(WHAT IS REQUIRED)
Find the number of lines below in which the word "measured" occurs. Write only that number.

(DATA EXTRACT)
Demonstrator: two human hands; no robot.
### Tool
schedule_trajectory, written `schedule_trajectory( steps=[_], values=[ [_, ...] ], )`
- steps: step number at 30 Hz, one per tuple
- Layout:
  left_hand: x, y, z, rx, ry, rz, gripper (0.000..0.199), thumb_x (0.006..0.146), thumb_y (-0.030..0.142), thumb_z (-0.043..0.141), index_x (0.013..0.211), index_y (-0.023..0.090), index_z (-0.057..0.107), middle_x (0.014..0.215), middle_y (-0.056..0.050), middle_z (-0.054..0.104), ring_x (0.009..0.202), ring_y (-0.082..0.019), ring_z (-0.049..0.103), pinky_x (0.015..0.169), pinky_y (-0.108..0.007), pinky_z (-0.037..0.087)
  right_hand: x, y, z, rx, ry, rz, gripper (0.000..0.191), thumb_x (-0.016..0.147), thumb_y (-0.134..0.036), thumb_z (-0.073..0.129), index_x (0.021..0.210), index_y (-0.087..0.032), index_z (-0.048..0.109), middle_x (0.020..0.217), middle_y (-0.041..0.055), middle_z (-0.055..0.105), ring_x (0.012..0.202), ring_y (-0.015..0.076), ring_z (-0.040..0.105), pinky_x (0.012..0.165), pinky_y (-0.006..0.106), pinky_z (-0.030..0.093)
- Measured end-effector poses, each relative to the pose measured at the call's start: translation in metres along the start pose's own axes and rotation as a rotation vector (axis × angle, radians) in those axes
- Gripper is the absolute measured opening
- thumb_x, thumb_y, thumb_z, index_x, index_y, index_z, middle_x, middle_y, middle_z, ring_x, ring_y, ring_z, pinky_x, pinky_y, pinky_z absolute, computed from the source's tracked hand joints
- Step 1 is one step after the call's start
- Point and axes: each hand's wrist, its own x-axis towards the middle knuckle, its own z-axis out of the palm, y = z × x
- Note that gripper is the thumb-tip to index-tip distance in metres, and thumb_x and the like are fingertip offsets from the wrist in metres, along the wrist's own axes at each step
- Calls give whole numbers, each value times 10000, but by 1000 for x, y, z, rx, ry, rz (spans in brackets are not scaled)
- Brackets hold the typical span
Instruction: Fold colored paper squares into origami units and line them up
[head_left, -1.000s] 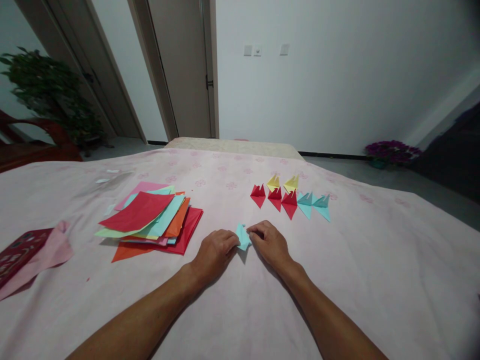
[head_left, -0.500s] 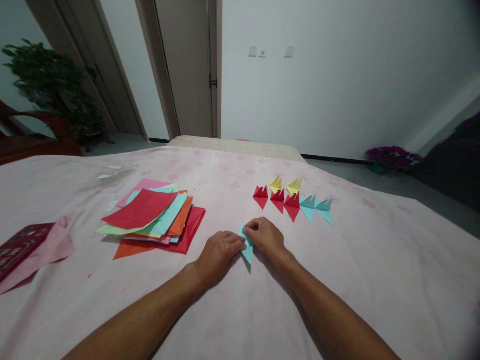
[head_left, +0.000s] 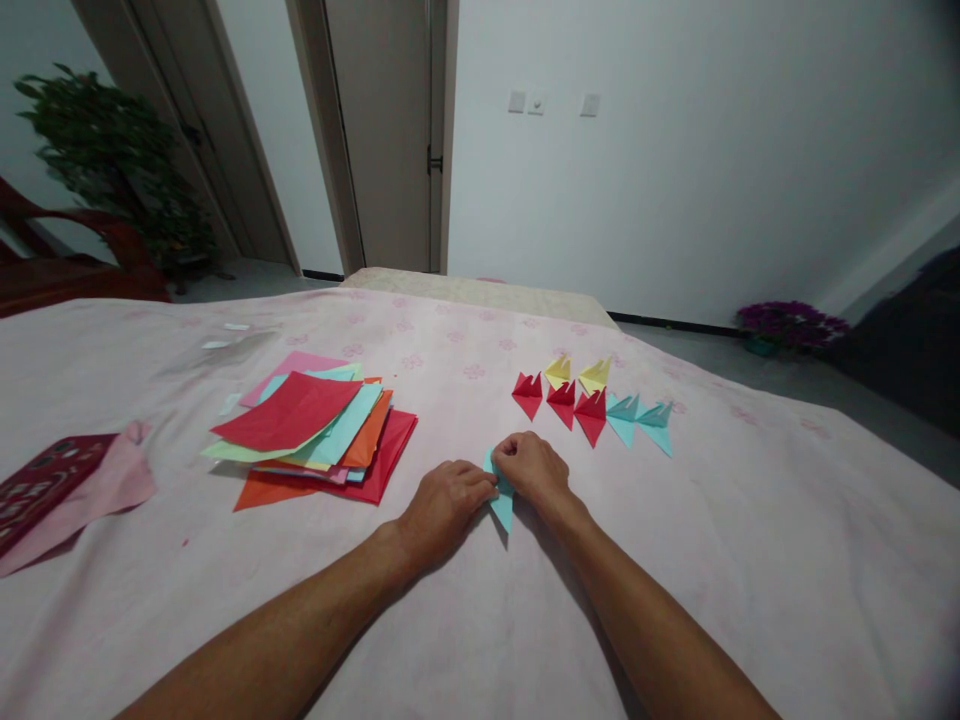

(EXERCISE RESULT)
2